• **PROBLEM**
When you copy from the entries that follow, take only the lines from the one with "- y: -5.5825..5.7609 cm" down to the one with "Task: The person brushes", keeping both ends and dropping every picture.
*** Opening STORED DATA ***
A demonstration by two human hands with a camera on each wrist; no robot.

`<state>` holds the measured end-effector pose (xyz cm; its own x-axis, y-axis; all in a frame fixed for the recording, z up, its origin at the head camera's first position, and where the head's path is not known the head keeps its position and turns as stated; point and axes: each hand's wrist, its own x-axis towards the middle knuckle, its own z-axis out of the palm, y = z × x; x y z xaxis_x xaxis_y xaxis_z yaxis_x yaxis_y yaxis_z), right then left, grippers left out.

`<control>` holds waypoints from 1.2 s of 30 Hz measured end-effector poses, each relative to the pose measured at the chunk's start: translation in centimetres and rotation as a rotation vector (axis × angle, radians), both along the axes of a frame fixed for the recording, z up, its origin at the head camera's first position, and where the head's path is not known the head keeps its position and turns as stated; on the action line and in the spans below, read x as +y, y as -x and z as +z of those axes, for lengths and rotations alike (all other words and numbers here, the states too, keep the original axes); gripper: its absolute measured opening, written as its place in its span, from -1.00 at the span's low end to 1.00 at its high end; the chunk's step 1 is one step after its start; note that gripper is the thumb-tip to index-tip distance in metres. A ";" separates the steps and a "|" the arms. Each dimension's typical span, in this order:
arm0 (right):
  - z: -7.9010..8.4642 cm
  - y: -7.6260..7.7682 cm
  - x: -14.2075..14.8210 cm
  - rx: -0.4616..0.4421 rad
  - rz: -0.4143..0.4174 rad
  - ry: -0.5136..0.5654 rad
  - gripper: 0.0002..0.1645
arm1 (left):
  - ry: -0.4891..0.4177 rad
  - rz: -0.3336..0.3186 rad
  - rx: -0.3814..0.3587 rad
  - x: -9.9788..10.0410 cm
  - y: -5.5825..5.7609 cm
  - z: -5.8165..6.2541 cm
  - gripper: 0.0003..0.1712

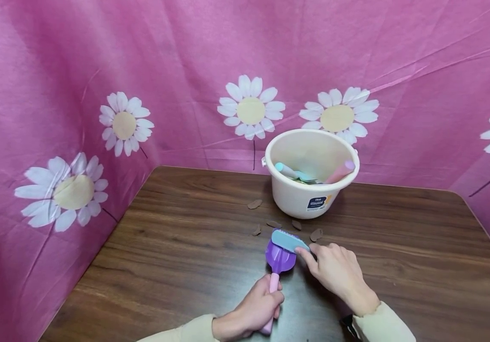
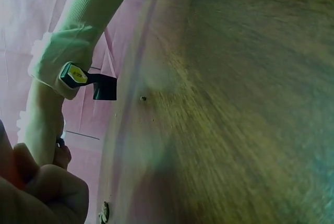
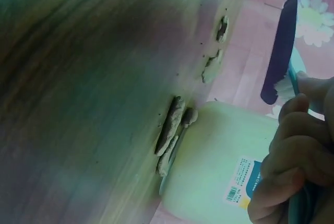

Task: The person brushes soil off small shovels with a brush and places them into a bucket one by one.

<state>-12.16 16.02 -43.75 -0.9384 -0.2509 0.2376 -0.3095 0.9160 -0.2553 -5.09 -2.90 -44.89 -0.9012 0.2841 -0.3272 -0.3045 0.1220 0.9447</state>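
Observation:
My left hand (image 1: 259,304) grips the pink handle of a purple toy dustpan (image 1: 280,259). In the left wrist view the curled fingers of that left hand (image 2: 55,192) fill the lower left corner. My right hand (image 1: 338,268) holds a light blue hand brush (image 1: 287,241), its thumb lying along the back. The brush head overlaps the far part of the pan. White bristles (image 3: 284,87) face the purple pan (image 3: 282,49) in the right wrist view, and both appear raised off the table there. Just beyond the pan lie several brown, flake-like pieces (image 1: 316,234).
A white bucket (image 1: 298,202) stands behind the brown pieces, with toy tools inside, one with a teal-tipped handle (image 1: 285,169) and one with a pink handle (image 1: 341,172). The wooden table (image 1: 176,247) ends at a pink curtain (image 1: 185,71) printed with daisies.

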 end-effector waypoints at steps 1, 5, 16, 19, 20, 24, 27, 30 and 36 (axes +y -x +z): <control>0.0 0.1 0.0 -0.002 -0.005 0.002 -0.42 | 0.000 0.003 -0.002 0.0 0.0 0.0 -0.78; 0.0 0.2 0.0 -0.023 -0.025 0.014 -0.40 | 0.007 0.011 -0.011 0.1 -0.1 0.0 -0.78; 0.2 0.7 0.7 -0.075 -0.051 0.060 -0.39 | -0.003 -0.017 -0.001 0.2 -0.5 -0.3 -0.80; 0.3 1.0 1.0 -0.085 -0.051 0.077 -0.38 | -0.018 -0.025 -0.001 0.3 -0.6 -0.3 -0.81; 0.3 1.1 1.1 -0.083 -0.052 0.083 -0.38 | -0.019 -0.031 -0.001 0.4 -0.6 -0.3 -0.81; 0.5 1.5 1.3 -0.096 -0.054 0.134 -0.39 | -0.039 -0.048 -0.002 0.5 -0.7 -0.3 -0.83; 0.7 1.6 1.3 -0.121 -0.047 0.174 -0.39 | -0.064 -0.034 -0.013 0.5 -0.7 -0.3 -0.81; 1.1 1.6 1.2 -0.125 -0.041 0.197 -0.39 | -0.085 -0.012 -0.041 0.5 -0.6 -0.3 -0.79; 1.7 0.8 1.0 -0.127 0.145 0.160 -0.42 | -0.088 0.021 -0.073 0.2 -0.3 -0.2 -0.81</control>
<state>-12.99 16.98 -42.04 -0.9202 -0.3535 0.1678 -0.3909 0.8090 -0.4390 -4.82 -2.67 -45.09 -0.8820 0.2957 -0.3668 -0.3744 0.0328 0.9267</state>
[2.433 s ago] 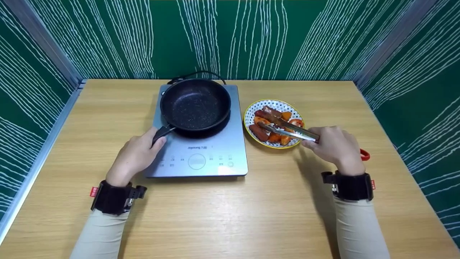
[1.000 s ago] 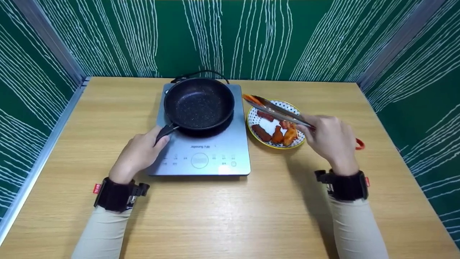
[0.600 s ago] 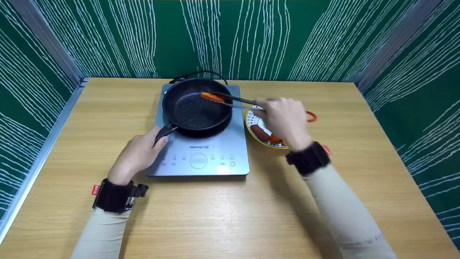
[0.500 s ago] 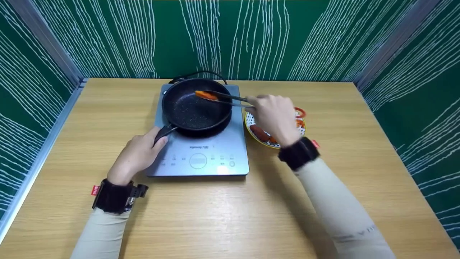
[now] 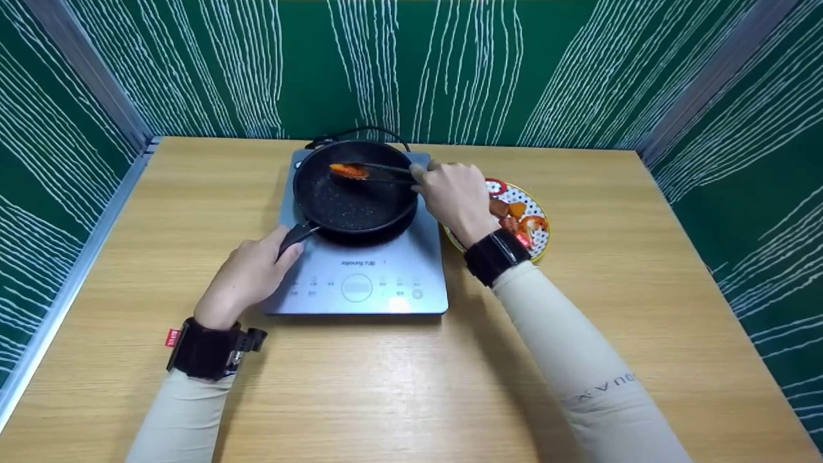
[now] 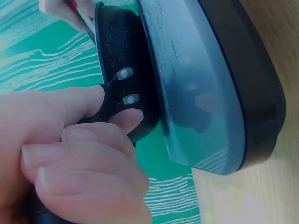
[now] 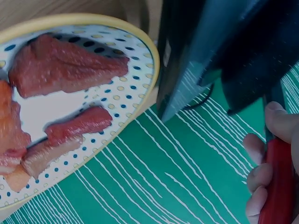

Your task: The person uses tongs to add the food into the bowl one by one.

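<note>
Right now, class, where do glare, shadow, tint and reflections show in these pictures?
Head view: glare near the front edge of the cooker, shadow of the right sleeve on the table; left wrist view: dim reflections in the cooker's glossy top, bluish tint; right wrist view: pan very dark.

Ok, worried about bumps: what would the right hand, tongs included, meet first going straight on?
Likely the pan's left inner wall; the right hand points its tongs and orange piece that way, though depth is unclear.
</note>
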Motion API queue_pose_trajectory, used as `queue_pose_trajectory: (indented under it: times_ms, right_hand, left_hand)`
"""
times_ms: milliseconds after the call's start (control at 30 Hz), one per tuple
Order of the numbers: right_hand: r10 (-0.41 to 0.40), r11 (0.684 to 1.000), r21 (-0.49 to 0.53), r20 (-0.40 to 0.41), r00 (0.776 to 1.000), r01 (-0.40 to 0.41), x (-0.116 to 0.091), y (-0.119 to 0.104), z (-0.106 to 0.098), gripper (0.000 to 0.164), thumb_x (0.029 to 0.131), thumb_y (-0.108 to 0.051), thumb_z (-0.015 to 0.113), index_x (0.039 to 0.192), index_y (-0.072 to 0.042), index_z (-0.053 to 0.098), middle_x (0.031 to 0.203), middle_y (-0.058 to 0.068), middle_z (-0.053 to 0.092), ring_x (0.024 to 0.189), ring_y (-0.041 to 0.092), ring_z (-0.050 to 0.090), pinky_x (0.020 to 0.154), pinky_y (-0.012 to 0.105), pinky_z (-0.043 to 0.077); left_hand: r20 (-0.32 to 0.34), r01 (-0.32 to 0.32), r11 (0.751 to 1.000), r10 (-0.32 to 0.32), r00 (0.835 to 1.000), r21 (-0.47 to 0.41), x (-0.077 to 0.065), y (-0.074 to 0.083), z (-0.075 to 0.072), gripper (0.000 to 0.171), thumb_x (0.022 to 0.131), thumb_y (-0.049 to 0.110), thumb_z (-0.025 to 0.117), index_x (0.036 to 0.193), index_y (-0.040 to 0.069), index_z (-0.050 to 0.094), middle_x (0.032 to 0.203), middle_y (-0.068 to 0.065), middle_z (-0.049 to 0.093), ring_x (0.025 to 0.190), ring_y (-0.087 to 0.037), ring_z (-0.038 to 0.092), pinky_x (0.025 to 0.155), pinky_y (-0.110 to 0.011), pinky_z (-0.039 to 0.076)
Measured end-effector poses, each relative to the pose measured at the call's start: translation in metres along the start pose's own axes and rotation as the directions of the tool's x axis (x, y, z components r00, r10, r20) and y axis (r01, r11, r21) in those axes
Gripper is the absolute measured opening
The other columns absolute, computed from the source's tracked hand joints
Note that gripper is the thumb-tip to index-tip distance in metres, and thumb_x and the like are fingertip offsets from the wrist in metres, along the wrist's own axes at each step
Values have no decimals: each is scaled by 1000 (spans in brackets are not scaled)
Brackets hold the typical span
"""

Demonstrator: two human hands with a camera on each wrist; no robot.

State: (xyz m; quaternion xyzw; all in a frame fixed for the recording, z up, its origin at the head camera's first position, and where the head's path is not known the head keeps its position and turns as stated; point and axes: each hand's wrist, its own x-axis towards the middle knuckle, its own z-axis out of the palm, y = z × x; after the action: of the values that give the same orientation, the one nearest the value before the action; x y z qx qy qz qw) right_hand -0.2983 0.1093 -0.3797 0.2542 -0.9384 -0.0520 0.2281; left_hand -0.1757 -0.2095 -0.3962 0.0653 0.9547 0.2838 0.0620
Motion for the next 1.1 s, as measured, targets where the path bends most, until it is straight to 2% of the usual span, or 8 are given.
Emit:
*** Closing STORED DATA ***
• **RESULT OF THE EXERCISE**
  - y: -5.5825..5.7609 cm
  - z: -5.8165..6.2541 cm
  - gripper: 0.0003..0.1712


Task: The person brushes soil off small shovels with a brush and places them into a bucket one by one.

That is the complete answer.